Thanks Milla and Jenna for your advise.
He wasn''t all bad, I have good memories of him too but even if I try to focuss just on the positive, it only last for that moment.
I feel I don''t have control over the hate feelings- its like someone kicking you and them asking you not to feel pain.
It is an impulse which make me feel really bad and guilty for feeling so.This also don''t help in trying to let it just go.

Reply to Lisa
Posted by: Milla | 2012-11-30

I wouldn''t feel too bad about it and I don''t think it''s abnormal, people earn our respect and love through there actions, we don''t suddenly start loving them a whole bunch more simply because they have passed on or forget all of the bad.

About the fact that he was popular and the hundreds of people who came to his funeral - how many of them lived in your house and got to seem him as frequently as you and your mom? Majority of those people most likely never got to see his bad side.

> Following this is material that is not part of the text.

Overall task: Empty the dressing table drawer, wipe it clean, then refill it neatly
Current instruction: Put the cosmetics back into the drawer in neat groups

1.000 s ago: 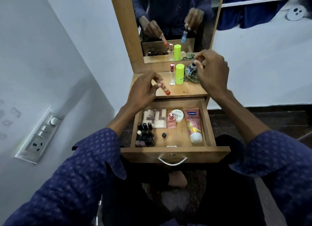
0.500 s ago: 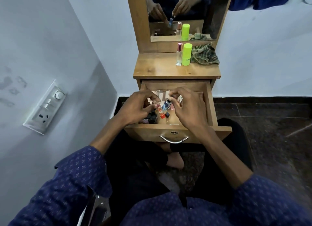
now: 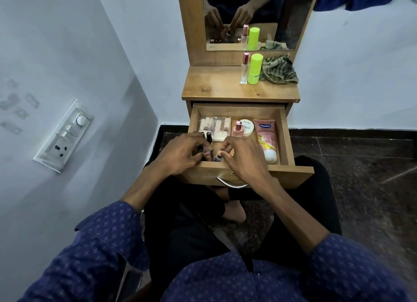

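The wooden drawer (image 3: 284,141) stands pulled open below the dressing table top (image 3: 216,87). Both my hands are down in its front left corner among several small dark nail polish bottles (image 3: 50,135). My left hand (image 3: 180,153) curls its fingers round a small red-tipped tube, mostly hidden. My right hand (image 3: 244,158) pinches a small blue-capped bottle (image 3: 218,159) by its top. Farther back lie a clear box of tubes (image 3: 214,126), a pink perfume bottle (image 3: 237,130), a white round jar (image 3: 247,126) and a pink lotion tube (image 3: 266,139).
On the table top stand a clear spray bottle (image 3: 244,69) and a neon green bottle (image 3: 255,69), beside a crumpled green cloth (image 3: 279,70). A mirror (image 3: 248,17) rises behind. A switchboard (image 3: 64,135) is on the left wall. My knees are under the drawer.
Both hands came down from the table top into the drawer, carrying the red-tipped tube and the blue-capped bottle. They now sit lower, in the front left corner.
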Action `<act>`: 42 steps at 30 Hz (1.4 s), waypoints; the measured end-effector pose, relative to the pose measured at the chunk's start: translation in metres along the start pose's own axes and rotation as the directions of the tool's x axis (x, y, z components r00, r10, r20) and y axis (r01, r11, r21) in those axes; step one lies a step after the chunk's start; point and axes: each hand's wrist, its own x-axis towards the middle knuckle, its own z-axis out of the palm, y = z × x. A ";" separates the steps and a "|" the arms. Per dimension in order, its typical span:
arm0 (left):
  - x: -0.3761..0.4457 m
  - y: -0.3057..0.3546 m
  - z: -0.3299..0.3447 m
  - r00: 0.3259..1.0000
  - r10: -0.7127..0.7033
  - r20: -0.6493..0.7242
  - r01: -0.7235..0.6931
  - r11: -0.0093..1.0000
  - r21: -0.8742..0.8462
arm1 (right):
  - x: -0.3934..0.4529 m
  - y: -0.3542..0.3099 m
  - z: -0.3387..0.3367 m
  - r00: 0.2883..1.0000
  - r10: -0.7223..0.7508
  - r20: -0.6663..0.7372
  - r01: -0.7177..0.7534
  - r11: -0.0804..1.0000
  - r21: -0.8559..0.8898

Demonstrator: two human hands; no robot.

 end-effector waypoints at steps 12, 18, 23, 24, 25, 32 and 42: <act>0.015 -0.009 -0.001 0.994 -0.033 0.105 0.029 0.999 0.031 | 0.024 -0.007 0.022 0.976 -0.012 0.217 0.020 0.999 -0.033; 0.017 -0.016 0.000 0.992 -0.058 0.111 0.058 0.998 0.003 | 0.028 -0.006 0.015 0.954 -0.026 0.300 0.023 1.000 0.012; 0.020 -0.020 0.002 0.986 -0.069 0.151 0.074 0.997 -0.025 | 0.029 -0.003 0.010 0.929 0.002 0.371 -0.039 0.995 0.092; 0.020 -0.020 0.003 0.986 -0.072 0.153 0.079 0.996 -0.038 | 0.030 -0.002 0.009 0.920 0.011 0.392 -0.053 0.994 0.097; 0.020 -0.019 0.003 0.986 -0.074 0.150 0.083 0.995 -0.054 | 0.032 -0.001 0.008 0.909 0.023 0.415 -0.068 0.993 0.094; 0.020 -0.022 0.004 0.984 -0.124 0.129 0.146 0.974 -0.175 | 0.039 0.005 0.010 0.875 0.072 0.478 -0.147 0.981 0.123; 0.019 -0.022 0.008 0.982 -0.159 0.098 0.176 0.962 -0.210 | 0.044 0.022 0.005 0.968 0.225 0.110 -0.227 0.974 0.003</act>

That all being said, no one is just all bad, surely there is something more positive you can remember about him if you chose to? To spite not managing the household finances all that well, you always had a roof over you head? Food in your belly? Was able to get an education? Health care was avialable when needed? Some luxuries atleast that you can think of (nice clothes, holidays, toys etc.)? Considering how many children go without or have deadbeat dads, you can be proud of your dad for providing, albeit not always perfectly, for his family.

I''m not going to suggest that being insensitive or cruel is OK, but if there was no medical reason why your mother was overweight and it was due to a lack of her willingness to live a healthy and balanced lifestyle then you can''t really blame your dad for occasionally losing his patience with her. It gets frustrating to watch someone you love live in an unhealthy state. Was he always just nasty? If he had so many friends and family show up at his funeral I can''t think that''s the truth.

Reply to Milla
Posted by: Jenna | 2012-11-30

I do think it would be a good idea to try let go of these feelings... harbouring those kinds of feelings for so long will only make you bitter in the end.

Your father sounds like he wasn''t the most tactful person around, and maybe he was careless too, but at least he didn''t hit her? Emotional abuse is not acceptable either, not saying that in the least, and I don''t want to say that it couldn''t have been that bad if your mother stayed (because I know that in some cases the abused person just cannot let go) but what I am saying is that maybe you need to try look at the silver lining (no matter how difficult that is) to try and move on from these feelings.

To feel so lowly about him for so long isn''t healthy.

How did your mother feel when he died?

Maybe you need to speak to someone about him, and get some clarity on WHY you feel like this, and what you can do to rid yourself of the negative feelings.